In “key points” on the trip provided to reporters, a senior administration official contended: “American leadership was absent from this region for the last several years, despite the fact that it is increasingly central to our economic growth and our security. President Obama put our alliances on a firmer footing, reasserted our leadership in the region, and continued to advance a complicated bilateral relationship with China that will play a large role in shaping the 21st century.”

Axelrod said the White House recognized “didn't have expectations that Barack Obama arrives in China or anywhere else and things change overnight.” 

“This is not an immediate gratification business,” Axelrod said. “I understand that Washington is in the immediate gratification business. … [T]he ultimate measure is where these issues -- how these issues resolve in the weeks and months and years to come. And we have a greater chance for success because of this trip and others he's made.”
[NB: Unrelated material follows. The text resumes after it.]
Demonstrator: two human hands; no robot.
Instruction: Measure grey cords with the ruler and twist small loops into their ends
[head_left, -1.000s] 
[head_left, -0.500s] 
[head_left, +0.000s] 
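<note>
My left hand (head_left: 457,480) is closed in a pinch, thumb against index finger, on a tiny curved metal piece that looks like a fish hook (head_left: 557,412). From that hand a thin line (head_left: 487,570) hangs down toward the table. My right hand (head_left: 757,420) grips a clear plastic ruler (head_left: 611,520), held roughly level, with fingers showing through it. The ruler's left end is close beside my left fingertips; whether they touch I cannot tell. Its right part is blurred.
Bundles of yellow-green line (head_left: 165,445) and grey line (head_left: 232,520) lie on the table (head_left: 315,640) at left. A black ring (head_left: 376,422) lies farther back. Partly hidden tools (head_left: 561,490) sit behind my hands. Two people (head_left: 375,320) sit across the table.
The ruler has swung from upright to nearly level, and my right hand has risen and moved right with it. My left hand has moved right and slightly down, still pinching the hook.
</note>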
But the formulation puts the White House in the awkward position of promising results down the road. It wasn’t just the lack of hard results, but the tone of Obama’s remarks, even passing up opportunity to speak out more vocally against the repressive Chinese regime.
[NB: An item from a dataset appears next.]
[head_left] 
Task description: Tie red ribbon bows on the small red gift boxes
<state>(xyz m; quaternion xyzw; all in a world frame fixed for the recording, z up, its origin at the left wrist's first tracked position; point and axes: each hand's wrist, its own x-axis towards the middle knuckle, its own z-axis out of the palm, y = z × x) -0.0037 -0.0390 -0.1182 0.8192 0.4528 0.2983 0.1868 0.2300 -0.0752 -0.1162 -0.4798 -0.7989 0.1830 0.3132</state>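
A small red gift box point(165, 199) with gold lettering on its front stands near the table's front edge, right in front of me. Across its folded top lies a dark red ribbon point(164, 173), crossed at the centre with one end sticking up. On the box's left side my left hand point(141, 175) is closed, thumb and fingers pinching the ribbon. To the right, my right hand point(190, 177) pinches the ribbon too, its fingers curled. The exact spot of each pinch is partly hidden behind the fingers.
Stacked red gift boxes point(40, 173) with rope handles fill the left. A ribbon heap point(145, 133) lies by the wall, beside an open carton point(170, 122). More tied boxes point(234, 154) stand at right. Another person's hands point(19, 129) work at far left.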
At a “town meeting” with students in Shanghai, for instance, Obama avoided directly challenging the Chinese for blocking Twitter from the Web. Instead, Obama declared: “I'm a big supporter of non-censorship.”

Segal said that while the trip succeeding on the White House’s terms of sending a message of cooperation, Obama might have given a plain-spoken answer to the Twitter question, along the lines of: “I think the Chinese government is hurting itself.”

Still, several national-security veterans agreed that the White House press corps had unrealistic expectations for the trip. Douglas H. Paal, a vice president at the Carnegie Endowment for International Peace, said the reporters traveling with Obama seemed to think he should “punch [Chinese President] Hu Jintao in the nose.”

Paal, who was on the National Security Council staffs of Presidents Ronald Reagan and George H.W. Bush, said Obama succeeded by reassuring other Asian nations – including during his other three stops in Singapore, South Korea and Japan – that the U.S. will serve as a counterbalance to China.

That was the administration’s “We’re back” message. And many foreign policy experts are giving Obama high marks for patience. Patrick Cronin, senior director of the Asia-Pacific Security Program at the Center for a New American Security, has been able to establish a “new rapport with China – a relationship of almost parity.”

Cronin said Obama “asked for something from each country, but also showed the United States will make compromises and recognize our own limitations and mistakes.”

“He’s not pointing a finger,” Cronin said. “Conservative critics will say he gave too much away. But Asia is about relationship-building. This first trip was a good investment. He’s playing a strategic game, not just a tactical one. It creates problems if others misperceive this as weakness.”

Minxin Pei, a well-known specialist on U.S.-China relations who joined Claremont McKenna College last summer, said Obama missed an opportunity by not insisting that the town hall in Shanghai be nationally televised, and calling the Chinese government’s bluff by threatening to cancel the event.

“Unlike previous American presidents, Obama went to Asia with a lot of baggage: Afghanistan, Iraq, Iran, and domestic difficulties,” Pei said. “As a result, he had much less leverage. The Asians want business, but Uncle Sam is not in the mood for more free trade -- the politics in Washington does not allow that. And with sky-high deficits, Obama cannot promise anything else. So he carries neither a stick nor a carrot. It is not a good position to be.”

Pei sees a possible silver lining for the White House. “Because the press coverage of his trip is quite bad, it may have caused some heartburn in Beijing,” Pei said. “Chinese leaders know that a good relationship with Obama will be in China's interest. And a weakened Obama cannot manage U.S.-China ties effectively. So there is a chance that China will do something after the trip is over to show that Obama's visit is not fruitless after all.”